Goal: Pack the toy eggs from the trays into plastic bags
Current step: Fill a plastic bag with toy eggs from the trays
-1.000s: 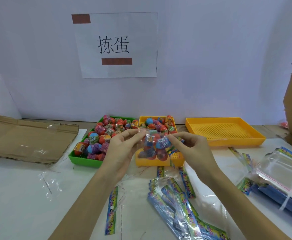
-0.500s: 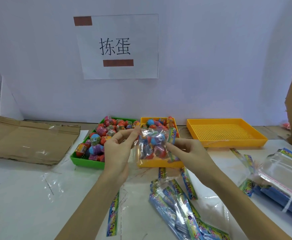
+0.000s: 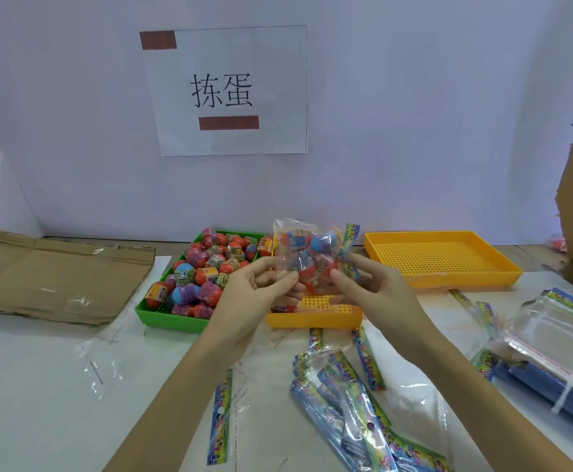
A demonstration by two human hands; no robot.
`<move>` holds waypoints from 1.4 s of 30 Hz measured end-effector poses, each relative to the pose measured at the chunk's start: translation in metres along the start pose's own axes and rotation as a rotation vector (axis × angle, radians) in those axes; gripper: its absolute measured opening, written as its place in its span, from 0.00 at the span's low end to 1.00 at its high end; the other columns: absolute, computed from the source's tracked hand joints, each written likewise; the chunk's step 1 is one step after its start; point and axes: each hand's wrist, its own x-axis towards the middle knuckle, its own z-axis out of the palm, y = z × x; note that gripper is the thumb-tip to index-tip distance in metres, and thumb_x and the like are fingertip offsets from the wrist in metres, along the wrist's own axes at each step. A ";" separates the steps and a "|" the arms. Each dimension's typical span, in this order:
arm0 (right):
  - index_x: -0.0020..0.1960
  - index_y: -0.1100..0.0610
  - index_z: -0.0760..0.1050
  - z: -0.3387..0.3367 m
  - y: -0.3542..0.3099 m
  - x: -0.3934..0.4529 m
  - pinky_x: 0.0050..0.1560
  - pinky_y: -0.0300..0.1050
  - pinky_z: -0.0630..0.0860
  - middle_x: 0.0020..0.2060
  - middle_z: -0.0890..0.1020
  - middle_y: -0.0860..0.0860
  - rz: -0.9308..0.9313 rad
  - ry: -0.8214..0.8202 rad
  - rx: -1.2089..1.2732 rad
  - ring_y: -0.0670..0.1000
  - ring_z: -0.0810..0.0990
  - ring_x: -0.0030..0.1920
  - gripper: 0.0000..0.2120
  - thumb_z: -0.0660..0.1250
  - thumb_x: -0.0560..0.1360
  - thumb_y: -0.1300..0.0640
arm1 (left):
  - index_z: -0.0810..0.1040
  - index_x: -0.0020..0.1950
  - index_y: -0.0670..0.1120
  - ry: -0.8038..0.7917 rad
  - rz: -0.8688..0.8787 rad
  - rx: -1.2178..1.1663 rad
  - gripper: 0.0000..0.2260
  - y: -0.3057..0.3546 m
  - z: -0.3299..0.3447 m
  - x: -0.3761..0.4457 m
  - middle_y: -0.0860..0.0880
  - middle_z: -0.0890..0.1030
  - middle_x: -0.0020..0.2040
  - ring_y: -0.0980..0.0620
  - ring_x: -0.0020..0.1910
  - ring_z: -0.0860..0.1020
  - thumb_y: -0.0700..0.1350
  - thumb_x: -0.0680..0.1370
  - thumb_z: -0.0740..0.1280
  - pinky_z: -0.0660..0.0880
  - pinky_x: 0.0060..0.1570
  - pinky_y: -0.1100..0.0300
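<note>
While a white table fills the head view, its back edge carries three trays: a green tray heaped with toy eggs, a small yellow tray just right of it and touching or nearly so, and a larger yellow tray further right with its perforated floor bare. Flattened cardboard lies to the left. Near the person, a loose heap of flat printed bags sprawls on the table, with a bundled stack of bags at the right edge. A paper sign hangs on the wall behind. Held above the small yellow tray, hiding most of it, is a clear plastic bag bulging with red and blue eggs (the count is unclear). The left hand pinches its lower left corner between thumb and fingers; the right hand pinches its right side by the printed strip.
</note>
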 end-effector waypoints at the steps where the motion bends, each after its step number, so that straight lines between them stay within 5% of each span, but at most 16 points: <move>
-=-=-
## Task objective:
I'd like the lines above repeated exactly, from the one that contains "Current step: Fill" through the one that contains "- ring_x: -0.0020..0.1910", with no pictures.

## The answer:
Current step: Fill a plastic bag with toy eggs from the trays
-1.000s: 
-0.500s: 
+0.000s: 
A demonstration by two human hands; no robot.
`<move>` holds waypoints from 1.4 s of 30 Hz measured end-effector poses, each relative to the pose measured at the chunk's start: translation in metres along the start pose's own axes and rotation as a rotation vector (axis × angle, radians) in those axes; gripper: its absolute measured opening, written as its place in its span, from 0.00 at the span's low end to 1.00 at its high end; the other columns: absolute, computed from the source's tracked hand joints, each written likewise; the chunk's step 1 is one step after its start; point and axes: each hand's wrist, its own x-axis towards the middle knuckle, its own z-axis out of the palm, y = z × x; note that gripper is the thumb-tip to index-tip distance in metres, and thumb_x and the like are fingertip offsets from the wrist in metres, along the wrist's own axes at each step. A ";" separates the steps and a "|" the arms. Each dimension's typical span, in this order:
arm0 (right):
  - index_x: -0.0020..0.1960
  - index_y: -0.1100..0.0610
  - index_z: -0.0760..0.1050
  - z: -0.3387..0.3367 m
  - y: -0.3542..0.3099 m
  - x: -0.3934..0.4529 m
  - pinky_x: 0.0050..0.1560
  - pinky_y: -0.0300..0.1050
  - pinky_z: -0.0630..0.0860
  - middle_x: 0.0020..0.2060
  - middle_z: -0.0890..0.1020
  - middle_y: -0.0860..0.0860
  - rz: -0.9308..0.9313 rad
  - ry: -0.8214..0.8202 rad
  - rx: -1.2089..1.2732 rad
  - ring_y: -0.0670..0.1000
  - ring_z: -0.0810..0.0990
  - ring_x: -0.0030..0.1920
  - gripper: 0.0000..0.2120
  - thumb_z: -0.0660..0.1250
  - thumb_x: -0.0560..0.1360
  - thumb_y: -0.1300..0.0640
arm1 (left):
  - index_z: -0.0810..0.1040
  - index_x: -0.0020..0.1950
  - index_y: -0.0670..0.1120
  - ry: -0.8038..0.7917 rad
  - rz: -0.8688..0.8787 rad
  - rx: -1.2178..1.1663 rad
  - gripper: 0.0000..0.2260
  - y: -0.3057..0.3546 m
  - z: -0.3299..0.3447 m
  - x: -0.3761..0.4457 m
  - middle_y: -0.0860..0.0880
  - middle_z: -0.0890..0.1030
  - middle_x: -0.0020..0.2040
  - ring_y: -0.0980..0.0620
  - ring_x: -0.0020..0.1910

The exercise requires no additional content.